Québec s’est engagé mardi à assumer les frais conservatoires, comme le chauffage, les assurances et la sécurité, de l’usine fermée depuis octobre dernier, ce qui devrait représenter une facture annuelle oscillant aux alentours de 2 millions. Elle s’ajoute aux 6 millions injectés depuis décembre dernier, lorsque Fortress s’est placée à l’abri de ses créanciers, afin d’assurer la maintenance du site.

« Il faut toutefois reconnaître que la conjoncture n’est pas favorable au modèle d’affaires de Fortress et ne se renversera pas à court terme », a-t-on fait valoir dans un communiqué signé par le ministre de l’Économie, Pierre Fitzgibbon, celui des Forêts, Pierre Dufour, et le ministre responsable de l’Outaouais, Mathieu Lacombe.

Quelque 200 employés représentés par le syndicat Unifor travaillaient à l’usine de Thurso au moment de sa fermeture.

L’automne dernier, dans l’espoir de sauver sa mise de plus de 100 millions dans le projet de conversion de l’usine, l’État québécois avait lancé une autre bouée de sauvetage à Fortress. On avait consenti un prêt de 2 millions après avoir prêté 5 millions à la société de la Colombie-Britannique plus tôt dans l’été.

Au moment d’interrompre les activités à Thurso, la compagnie avait blâmé la dispute commerciale entre les États-Unis et la Chine, qui, selon elle, avait entraîné une baisse de la demande chinoise pour les vêtements et les tissus, provoquant un recul de la demande pour la pâte dissolvante ainsi qu’une chute marquée des prix.

Bien qu’Unifor aurait préféré qu’un acquéreur se manifeste, son directeur québécois, Renaud Gagné, s’est réjoui de l’engagement du gouvernement Legault.

« Dans l’intervalle, il faut assurer le maintien des équipements, a-t-il souligné dans une déclaration.
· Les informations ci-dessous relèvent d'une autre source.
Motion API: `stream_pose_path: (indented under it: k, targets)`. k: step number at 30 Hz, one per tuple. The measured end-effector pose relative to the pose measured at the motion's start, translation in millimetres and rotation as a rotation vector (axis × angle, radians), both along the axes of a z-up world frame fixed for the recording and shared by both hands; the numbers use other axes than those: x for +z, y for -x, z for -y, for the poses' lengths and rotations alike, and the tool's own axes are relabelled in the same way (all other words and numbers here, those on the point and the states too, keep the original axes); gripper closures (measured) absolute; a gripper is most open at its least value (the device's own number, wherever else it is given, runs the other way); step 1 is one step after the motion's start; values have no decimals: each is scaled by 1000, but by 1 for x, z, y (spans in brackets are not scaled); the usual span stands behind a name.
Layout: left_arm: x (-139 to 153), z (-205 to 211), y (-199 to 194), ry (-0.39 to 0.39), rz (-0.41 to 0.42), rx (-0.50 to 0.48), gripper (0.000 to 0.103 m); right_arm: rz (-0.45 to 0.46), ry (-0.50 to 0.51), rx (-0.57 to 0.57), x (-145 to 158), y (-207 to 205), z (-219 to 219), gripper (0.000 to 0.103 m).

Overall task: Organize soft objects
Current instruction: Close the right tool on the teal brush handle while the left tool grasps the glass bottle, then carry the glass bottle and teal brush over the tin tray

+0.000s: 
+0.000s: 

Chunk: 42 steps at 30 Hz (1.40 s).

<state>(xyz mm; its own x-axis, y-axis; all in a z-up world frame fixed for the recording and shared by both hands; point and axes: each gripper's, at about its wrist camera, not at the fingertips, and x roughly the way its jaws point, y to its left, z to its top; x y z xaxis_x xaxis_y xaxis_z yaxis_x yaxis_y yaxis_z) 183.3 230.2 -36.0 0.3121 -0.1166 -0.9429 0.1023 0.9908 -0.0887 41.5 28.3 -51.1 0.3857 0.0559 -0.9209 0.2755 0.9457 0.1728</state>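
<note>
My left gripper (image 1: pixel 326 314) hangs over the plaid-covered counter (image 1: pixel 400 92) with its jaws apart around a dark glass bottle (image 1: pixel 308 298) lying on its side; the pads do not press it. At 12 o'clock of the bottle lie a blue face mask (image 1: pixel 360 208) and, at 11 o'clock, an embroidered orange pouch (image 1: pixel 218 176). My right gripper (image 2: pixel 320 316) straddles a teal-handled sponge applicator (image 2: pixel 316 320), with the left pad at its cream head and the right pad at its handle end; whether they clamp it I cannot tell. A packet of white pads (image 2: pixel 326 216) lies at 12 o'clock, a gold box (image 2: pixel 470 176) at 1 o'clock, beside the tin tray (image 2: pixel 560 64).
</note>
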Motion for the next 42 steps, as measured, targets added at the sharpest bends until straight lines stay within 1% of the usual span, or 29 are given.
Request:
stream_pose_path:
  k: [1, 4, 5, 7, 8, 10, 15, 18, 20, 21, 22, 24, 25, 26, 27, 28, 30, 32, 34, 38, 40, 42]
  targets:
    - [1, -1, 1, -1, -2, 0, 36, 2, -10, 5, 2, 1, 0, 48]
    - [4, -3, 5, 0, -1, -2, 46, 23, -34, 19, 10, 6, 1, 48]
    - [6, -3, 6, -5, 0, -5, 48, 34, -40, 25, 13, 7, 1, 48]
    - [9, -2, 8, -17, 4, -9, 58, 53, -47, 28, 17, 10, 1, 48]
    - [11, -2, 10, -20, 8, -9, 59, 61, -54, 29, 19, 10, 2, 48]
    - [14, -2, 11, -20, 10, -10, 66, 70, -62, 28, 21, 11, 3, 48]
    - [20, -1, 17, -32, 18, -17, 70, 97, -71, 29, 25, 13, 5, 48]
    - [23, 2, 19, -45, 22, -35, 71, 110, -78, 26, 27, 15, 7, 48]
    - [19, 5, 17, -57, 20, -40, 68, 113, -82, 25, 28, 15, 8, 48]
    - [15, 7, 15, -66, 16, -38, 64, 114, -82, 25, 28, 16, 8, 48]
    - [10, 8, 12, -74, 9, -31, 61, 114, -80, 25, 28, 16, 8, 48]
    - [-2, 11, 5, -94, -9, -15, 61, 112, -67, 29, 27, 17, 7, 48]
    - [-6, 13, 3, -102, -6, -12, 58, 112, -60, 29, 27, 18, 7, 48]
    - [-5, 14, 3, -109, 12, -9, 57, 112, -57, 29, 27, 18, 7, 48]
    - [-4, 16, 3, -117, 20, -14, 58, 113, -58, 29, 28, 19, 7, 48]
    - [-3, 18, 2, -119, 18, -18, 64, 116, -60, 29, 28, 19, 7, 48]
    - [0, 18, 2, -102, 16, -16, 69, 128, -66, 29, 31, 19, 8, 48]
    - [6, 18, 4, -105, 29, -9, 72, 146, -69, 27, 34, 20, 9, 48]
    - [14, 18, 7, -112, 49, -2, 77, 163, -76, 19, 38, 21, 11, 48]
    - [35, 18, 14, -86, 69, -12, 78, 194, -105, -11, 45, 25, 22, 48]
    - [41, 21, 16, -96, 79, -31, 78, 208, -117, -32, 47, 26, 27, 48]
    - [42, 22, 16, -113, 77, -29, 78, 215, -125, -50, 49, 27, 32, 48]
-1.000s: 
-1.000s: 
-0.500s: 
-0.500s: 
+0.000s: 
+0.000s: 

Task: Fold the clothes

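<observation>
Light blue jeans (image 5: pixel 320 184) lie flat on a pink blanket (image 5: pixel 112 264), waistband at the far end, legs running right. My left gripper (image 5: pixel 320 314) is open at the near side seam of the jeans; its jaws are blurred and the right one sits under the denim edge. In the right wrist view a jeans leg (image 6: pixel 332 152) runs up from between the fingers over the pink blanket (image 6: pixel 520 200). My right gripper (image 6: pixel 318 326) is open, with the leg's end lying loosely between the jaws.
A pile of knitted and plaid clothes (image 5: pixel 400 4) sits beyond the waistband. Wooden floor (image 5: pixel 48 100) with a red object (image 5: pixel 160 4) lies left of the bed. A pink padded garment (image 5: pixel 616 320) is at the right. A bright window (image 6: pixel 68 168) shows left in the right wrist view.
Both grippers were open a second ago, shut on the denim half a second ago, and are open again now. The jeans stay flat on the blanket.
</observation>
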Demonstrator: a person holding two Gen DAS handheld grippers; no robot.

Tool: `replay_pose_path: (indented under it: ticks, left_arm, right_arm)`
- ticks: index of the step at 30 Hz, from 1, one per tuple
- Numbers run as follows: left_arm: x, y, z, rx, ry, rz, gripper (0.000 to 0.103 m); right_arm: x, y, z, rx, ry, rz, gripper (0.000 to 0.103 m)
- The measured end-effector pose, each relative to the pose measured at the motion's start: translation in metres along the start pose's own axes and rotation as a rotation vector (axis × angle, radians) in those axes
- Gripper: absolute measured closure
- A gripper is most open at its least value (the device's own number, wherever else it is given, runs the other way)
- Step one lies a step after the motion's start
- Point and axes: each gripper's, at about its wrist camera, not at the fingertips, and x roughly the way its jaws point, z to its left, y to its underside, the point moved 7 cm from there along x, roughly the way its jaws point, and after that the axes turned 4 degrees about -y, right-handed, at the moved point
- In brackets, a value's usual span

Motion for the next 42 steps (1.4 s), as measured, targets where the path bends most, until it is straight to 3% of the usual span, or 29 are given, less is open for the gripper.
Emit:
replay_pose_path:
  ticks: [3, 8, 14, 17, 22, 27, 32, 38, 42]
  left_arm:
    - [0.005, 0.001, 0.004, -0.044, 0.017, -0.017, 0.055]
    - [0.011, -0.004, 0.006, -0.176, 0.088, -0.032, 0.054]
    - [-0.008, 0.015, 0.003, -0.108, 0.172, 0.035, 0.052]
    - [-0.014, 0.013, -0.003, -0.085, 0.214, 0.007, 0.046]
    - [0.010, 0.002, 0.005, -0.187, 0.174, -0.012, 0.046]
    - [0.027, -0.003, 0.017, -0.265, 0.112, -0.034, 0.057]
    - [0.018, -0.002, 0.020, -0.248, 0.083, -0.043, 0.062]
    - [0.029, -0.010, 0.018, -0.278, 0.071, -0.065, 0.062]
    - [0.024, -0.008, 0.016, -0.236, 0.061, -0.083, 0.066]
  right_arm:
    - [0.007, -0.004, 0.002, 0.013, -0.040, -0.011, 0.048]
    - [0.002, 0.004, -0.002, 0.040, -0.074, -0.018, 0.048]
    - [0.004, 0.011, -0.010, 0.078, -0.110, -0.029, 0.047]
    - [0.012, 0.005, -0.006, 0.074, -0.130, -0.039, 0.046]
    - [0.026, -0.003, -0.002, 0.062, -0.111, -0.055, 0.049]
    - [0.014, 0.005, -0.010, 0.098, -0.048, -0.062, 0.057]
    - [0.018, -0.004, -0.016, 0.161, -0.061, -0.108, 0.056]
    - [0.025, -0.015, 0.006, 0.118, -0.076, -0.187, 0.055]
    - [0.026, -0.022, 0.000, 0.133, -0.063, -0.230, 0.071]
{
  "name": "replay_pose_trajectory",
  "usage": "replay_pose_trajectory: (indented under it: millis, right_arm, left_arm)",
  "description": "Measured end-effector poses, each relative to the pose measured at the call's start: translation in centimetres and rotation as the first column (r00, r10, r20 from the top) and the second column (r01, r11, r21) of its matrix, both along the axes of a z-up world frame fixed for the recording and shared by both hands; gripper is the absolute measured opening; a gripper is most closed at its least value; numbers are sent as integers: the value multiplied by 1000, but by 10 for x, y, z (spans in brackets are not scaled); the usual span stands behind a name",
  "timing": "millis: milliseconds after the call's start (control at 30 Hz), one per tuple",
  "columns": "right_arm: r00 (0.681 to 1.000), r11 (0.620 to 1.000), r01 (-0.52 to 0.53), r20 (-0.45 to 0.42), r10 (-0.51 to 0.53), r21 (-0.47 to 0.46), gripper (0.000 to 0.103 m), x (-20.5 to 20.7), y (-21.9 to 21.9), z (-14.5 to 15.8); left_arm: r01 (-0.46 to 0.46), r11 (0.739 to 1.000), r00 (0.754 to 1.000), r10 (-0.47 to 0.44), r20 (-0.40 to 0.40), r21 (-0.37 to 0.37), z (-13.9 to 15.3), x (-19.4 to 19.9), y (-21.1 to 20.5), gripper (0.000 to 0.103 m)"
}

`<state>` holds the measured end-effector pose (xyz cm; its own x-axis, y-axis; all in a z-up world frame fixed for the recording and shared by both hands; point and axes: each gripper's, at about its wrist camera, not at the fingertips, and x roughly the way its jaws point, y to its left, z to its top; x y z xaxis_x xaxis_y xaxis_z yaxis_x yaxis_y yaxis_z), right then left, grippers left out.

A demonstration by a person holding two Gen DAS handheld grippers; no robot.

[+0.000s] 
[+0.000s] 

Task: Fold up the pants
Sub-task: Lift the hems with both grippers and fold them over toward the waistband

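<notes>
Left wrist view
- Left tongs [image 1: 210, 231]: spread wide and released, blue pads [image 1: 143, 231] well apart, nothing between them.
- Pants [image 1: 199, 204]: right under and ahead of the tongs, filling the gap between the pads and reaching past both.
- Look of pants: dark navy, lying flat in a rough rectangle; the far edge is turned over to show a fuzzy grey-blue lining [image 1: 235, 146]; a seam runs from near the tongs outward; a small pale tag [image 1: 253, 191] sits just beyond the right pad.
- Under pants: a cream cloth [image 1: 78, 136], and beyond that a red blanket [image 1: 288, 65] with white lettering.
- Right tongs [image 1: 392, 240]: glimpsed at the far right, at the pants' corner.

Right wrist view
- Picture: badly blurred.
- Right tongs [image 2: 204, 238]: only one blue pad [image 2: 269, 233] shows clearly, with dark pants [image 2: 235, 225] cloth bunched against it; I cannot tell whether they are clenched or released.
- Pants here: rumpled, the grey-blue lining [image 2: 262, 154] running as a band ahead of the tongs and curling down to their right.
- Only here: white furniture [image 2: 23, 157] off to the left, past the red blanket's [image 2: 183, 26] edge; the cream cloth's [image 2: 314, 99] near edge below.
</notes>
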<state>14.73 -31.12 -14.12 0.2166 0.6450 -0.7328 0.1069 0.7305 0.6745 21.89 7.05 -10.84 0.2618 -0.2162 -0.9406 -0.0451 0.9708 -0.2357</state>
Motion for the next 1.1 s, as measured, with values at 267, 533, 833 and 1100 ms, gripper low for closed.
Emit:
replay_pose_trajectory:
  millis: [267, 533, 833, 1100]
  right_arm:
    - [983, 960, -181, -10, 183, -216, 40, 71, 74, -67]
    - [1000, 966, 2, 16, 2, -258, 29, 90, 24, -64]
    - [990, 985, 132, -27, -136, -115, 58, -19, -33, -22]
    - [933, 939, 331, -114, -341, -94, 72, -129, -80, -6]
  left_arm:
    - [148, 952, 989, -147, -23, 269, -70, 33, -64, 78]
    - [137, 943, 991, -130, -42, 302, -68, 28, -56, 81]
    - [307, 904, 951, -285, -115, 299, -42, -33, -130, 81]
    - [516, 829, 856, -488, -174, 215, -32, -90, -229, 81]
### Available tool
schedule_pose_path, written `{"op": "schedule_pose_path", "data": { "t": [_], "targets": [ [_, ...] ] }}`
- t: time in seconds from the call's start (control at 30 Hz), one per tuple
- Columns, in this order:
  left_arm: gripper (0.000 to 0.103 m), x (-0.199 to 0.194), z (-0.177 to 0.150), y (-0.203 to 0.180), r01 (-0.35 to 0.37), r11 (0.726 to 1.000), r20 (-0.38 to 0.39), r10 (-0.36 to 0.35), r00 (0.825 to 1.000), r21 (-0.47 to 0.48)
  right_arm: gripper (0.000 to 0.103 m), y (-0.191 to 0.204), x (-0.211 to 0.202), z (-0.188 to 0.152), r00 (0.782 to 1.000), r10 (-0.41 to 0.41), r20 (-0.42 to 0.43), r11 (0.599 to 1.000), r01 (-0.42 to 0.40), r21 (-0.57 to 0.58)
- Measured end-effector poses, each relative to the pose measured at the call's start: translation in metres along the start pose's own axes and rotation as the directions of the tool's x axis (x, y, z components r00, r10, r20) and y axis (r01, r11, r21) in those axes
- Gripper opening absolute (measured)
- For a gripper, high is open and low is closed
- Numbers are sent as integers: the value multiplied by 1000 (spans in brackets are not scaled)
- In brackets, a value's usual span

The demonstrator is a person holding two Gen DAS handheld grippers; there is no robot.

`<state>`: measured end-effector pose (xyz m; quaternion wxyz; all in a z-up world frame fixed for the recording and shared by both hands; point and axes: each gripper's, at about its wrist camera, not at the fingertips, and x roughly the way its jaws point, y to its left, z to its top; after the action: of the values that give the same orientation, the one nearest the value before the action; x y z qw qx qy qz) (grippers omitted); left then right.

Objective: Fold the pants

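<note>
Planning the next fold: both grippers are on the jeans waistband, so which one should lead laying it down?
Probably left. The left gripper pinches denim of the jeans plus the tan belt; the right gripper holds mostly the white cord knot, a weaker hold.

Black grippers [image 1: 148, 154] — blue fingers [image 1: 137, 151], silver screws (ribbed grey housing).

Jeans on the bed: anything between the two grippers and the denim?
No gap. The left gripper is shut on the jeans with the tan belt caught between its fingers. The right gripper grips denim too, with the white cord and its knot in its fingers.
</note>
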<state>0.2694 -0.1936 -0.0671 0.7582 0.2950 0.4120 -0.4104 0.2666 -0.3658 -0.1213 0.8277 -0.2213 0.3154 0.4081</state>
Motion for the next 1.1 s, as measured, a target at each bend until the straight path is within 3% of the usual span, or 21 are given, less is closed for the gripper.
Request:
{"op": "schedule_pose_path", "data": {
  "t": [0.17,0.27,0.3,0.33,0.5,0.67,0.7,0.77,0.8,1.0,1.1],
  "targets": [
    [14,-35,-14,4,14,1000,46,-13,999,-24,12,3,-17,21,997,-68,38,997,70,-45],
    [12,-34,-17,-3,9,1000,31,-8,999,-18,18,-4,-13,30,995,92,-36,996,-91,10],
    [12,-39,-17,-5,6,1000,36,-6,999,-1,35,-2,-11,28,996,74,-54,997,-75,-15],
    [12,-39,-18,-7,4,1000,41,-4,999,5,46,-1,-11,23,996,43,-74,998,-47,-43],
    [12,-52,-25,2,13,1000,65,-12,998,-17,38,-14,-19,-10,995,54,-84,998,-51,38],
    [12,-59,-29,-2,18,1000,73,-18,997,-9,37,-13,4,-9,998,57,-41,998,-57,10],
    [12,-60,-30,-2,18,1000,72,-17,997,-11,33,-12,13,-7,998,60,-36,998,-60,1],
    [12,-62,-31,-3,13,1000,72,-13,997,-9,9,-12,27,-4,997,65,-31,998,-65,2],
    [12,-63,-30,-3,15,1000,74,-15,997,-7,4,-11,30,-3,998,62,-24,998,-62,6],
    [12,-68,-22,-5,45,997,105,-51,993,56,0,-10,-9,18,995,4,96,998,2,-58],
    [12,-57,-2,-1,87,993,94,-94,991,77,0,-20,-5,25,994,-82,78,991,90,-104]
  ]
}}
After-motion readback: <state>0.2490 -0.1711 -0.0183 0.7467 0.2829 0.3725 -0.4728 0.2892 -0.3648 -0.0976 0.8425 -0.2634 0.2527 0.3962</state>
Car imaginez avoir à reconstruire une telle usine ! Ça coûterait au bas mot 1,5 milliard. »

L’État, par l’entremise d’Investissement Québec (IQ), avait prêté 106 millions à Fortress en 2010 quand l’entreprise avait acquis l’usine de Thurso, qui était fermée, pour convertir sa production de la pâte kraft vers la pâte dissolvante, utilisée par les fabricants de vêtements et de tissus. La facture du projet était initialement estimée à 175 millions, mais en raison de dépassements de coûts, elle est passée à plus de 300 millions.

En raison des difficultés du site de Thurso, le gouvernement Legault avait déjà consenti à prolonger, jusqu’au 31 mars 2021, le moratoire entourant le remboursement du prêt. Rien ne garantit que Québec puisse récupérer sa mise au terme de la restructuration de Fortress, supervisée par les tribunaux.